Während ich am Schreibtisch sitze und eigentlich viel zu tun habe, weil die Deutschabiturklausuren zum Korrigieren vor mir liegen, ist mir aufgefallen, dass ich selbst erst vor zehn Jahren mein Abitur gemacht habe. In zehn Jahren passiert verdammt viel: Erst ein Sommer voll schönem Nichts, dann fünf Jahre Studium, davon ein Jahr Erasmus in Irland, noch ein schöner, freier Sommer nach dem Ersten Staatsexamen, zwei Jahre Referendariat, ein weiterer freier Sommer mit schöner Vorbereitung auf meinen Umzug nach Istanbul, seit zweieinhalb Jahren das volle Arbeitsleben.
Mit 19 und meinem Abi gerade in der Tasche wusste ich noch nicht, wohin die Reise geht, nur dass ich unbedingt und völlig überzeugt Lehrer werden und im Ausland arbeiten wollte. Mit Ausland meinte ich ein Land innerhalb der EU. Dänemark zum Beispiel. Oder Irland. Mein Lieblingsstudienfach war tatsächlich Deutsch als Fremdsprache.
Mit 24 war klar, dass ich ohne Referendariat und damit Zweites Staatsexamen auch im Ausland keinen Job nach meinen Vorstellungen bekommen würde. Die zwei schrecklichsten Jahre meines Lebens. Das ist keine Übertreibung, ich hatte es einfach nicht gut mit meiner Ausbildungsschule getroffen und das Seminar, naja, es gibt definitiv bessere, habe ich wenigstens gehört.

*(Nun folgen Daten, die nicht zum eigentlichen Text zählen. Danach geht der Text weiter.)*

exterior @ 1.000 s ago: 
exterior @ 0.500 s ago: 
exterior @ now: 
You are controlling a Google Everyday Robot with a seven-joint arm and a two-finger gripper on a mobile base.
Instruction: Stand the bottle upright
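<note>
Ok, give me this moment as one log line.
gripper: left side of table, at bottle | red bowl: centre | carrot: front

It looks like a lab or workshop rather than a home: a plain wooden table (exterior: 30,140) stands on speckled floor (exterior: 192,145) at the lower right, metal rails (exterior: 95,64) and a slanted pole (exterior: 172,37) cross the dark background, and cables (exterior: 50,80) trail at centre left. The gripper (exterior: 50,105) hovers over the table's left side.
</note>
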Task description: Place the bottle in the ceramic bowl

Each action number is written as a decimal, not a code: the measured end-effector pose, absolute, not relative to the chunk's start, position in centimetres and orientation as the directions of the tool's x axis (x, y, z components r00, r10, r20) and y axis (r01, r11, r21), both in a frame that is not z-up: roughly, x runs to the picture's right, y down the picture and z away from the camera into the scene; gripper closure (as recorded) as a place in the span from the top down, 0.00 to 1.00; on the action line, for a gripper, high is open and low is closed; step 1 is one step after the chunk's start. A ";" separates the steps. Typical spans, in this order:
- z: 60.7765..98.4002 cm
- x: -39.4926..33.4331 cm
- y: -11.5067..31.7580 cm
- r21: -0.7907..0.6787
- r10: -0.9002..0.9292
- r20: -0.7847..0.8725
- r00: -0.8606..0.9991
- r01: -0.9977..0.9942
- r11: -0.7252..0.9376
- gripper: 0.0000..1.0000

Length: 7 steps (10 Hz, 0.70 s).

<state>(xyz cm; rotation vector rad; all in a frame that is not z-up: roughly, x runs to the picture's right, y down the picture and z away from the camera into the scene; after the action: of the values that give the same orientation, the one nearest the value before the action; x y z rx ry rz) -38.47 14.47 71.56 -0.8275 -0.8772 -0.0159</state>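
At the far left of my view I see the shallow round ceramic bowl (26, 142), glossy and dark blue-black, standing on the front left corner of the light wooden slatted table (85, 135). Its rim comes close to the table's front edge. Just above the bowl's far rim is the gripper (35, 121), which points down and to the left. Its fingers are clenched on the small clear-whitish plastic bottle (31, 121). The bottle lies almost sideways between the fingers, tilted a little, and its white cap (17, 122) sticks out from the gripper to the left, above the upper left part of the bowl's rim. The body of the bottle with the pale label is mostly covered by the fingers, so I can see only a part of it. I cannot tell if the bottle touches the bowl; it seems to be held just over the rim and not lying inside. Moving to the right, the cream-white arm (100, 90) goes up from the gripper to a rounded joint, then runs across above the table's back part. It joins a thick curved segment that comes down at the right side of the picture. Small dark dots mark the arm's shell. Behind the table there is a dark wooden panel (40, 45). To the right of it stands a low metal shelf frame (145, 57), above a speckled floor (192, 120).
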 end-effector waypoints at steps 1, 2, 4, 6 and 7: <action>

Was aber immer toll war und auch jetzt noch sind die vielen schönen Sommer, in denen ich die meiste freie Zeit habe und einfach tun kann, was sonst zu kurz kommt, z.B. Erholen, Schwimmen, Freunde treffen. Allerdings ist mir aufgefallen, dass die Gestaltung der Details sich in den letzten Jahren doch sehr geändert hat. Mit Anfang 20 haben wir uns zu Partys getroffen, die feuchtfröhlich waren und deren Erinnerungen manchmal von mehreren von uns zusammengepuzzelt werden mussten, um ein passendes Gesamtbild zu erhalten. Unsere Röcke waren viel mehr mini als heute. Dafür waren die Cocktails viel größer. Ich erinnere mich an eine Geburtstagsparty meiner besten Freundin, bei der wir nachmittags selbst Sangria angesetzt und natürlich getestet haben. Nachts sind wir in ihren aufgebauten Pool gehüpft und am Ende wurde ich reingeworfen. Auf dem Bild erkennt man meine Arme und Beine. Trotz allem haben wir uns sehr erwachsen gefühlt. Erwachsen und mit viel Spaß.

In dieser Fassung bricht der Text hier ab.